At the age of 54, due to her husband's illness, Betty Anne showed her mettle once again when she embarked on a new, 20-year career as a financial consultant for Waddell and Reed in Kansas City.
In 2008, Betty Anne was honored by the Boone County Democratic Party with the Betty Anne McCaskill Glass Ceiling Scholarship, which was created to honor young women who are active in the Democratic Party.
Betty Anne Ward was born August 5, 1928, in La Crescenta, Calif. to Mildred Harlin Ward and Samuel Ward. As a child, Betty Anne's family moved back to Missouri, where she was raised in West Plains and then Lebanon, by her mother and her aunt and uncle, Elizabeth Harlin Conner and Tom Conner.
Betty Anne graduated high school in Lebanon, Mo., before attending William Woods University.
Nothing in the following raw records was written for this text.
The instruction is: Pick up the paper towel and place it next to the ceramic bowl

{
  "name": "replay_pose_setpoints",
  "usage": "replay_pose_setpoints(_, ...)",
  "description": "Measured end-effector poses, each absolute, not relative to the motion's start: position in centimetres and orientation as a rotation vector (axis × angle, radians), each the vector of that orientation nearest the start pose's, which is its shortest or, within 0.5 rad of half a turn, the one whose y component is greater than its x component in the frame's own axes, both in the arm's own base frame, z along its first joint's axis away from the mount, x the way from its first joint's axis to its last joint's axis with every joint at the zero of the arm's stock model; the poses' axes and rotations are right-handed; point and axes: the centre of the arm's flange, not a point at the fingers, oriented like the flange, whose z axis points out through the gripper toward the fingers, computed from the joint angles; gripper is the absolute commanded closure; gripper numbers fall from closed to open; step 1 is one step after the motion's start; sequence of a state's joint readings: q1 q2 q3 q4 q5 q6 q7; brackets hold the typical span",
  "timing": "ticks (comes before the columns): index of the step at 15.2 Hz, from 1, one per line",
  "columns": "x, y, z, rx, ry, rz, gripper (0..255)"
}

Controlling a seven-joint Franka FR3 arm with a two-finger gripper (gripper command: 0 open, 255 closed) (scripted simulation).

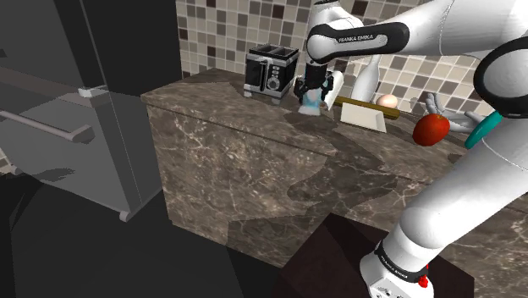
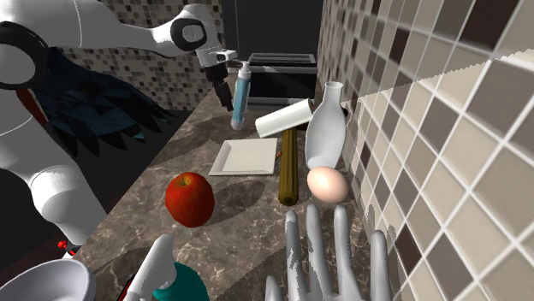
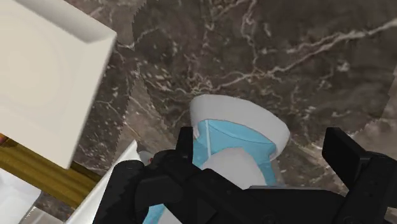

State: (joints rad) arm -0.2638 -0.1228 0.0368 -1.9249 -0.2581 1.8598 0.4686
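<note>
Closest to the second exterior camera there's a white glove-looking hand shape (image 2: 334,256) lying on the dark marble counter (image 2: 231,231), with a teal spray bottle (image 2: 175,280) and the rim of a pale bowl (image 2: 51,267) off toward that view's lower left. A bit further back sit a red apple (image 2: 190,198) and an egg (image 2: 327,184), well apart from each other. Then comes a square white plate (image 2: 244,156) just beside a wooden rod (image 2: 289,175). The paper towel (image 2: 285,117), a white roll, sits tilted at the far end of that rod, right next to a white flask (image 2: 325,128) by the tiled wall. Past that is the gripper (image 3: 264,143), nowhere near the roll. Its fingers (image 3: 347,159) are spread with a blue and white bottle (image 2: 242,94) between them, and in the wrist view one finger stands clear of it, so nothing looks clamped. A black toaster (image 2: 282,73) sits furthest back.
</note>
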Motion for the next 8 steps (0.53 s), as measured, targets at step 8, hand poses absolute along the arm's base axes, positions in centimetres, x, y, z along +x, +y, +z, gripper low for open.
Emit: replay_pose_setpoints(8, 55.4, -22.3, 55.4, -3.101, 1.581, -0.187, 0)
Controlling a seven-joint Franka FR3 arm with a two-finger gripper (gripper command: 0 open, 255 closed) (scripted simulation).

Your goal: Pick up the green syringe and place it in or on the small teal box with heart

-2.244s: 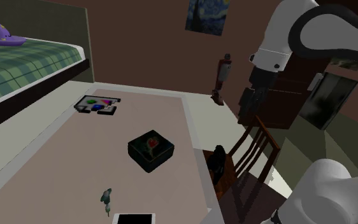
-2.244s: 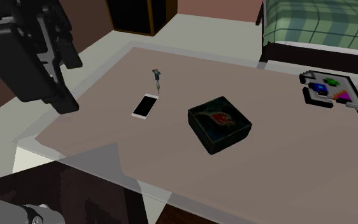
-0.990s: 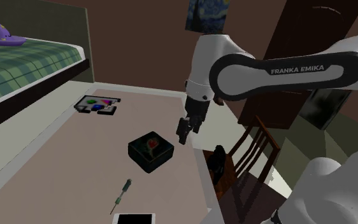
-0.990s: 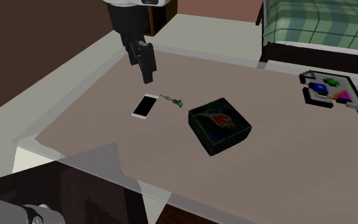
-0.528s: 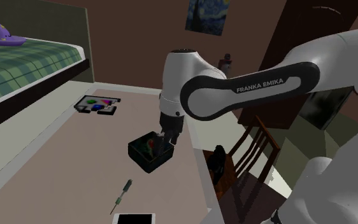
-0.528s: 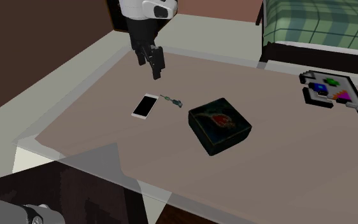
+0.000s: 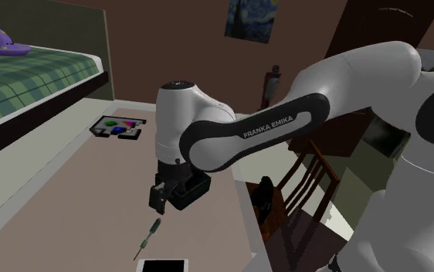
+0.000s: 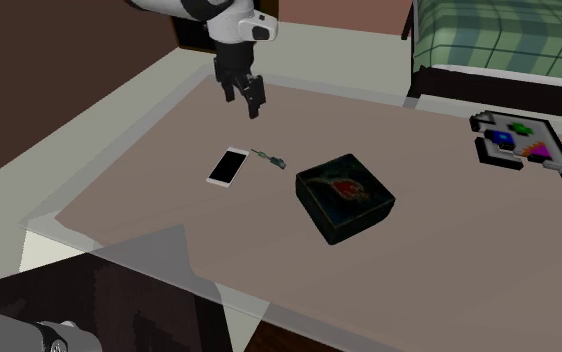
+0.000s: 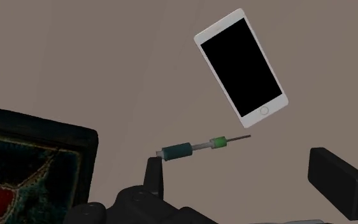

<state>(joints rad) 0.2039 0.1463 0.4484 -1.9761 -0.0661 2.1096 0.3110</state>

Betty Anne transferred to the University of Missouri-Columbia, where she received a Bachelor of Arts in Political Science.
After graduation, Betty Anne married William Young (Bill) McCaskill on June 18, 1950. Betty Anne and Bill, who went on to serve as Missouri's State Insurance Commissioner, spent their married life in Houston, Lebanon, Columbia, Springfield and Kansas City, Mo before his death in 1993. She moved to St Louis to live with her daughter Claire and her husband Joseph Shepard in 2005.
As a member of the First Christian Church (Disciples of Christ), Betty Anne characteristically took an active role, singing in the choir and teaching Sunday School, just as her mother Mildred Ward had done by playing the church organ for more than 30 years.
She is survived by her children Anne Moroh (Don), Claire McCaskill (Joseph Shepard), Lisa Finn (Nick), and Will McCaskill; grandchildren Conner and Nolan Finn; Austin, Maddie, and Lily Esposito; and McKenzie McCaskill; numerous beloved step-grandchildren, great-grandchildren, nieces, nephews, in-laws, and wonderful dear friends, including her caregiver Sarah Dalton.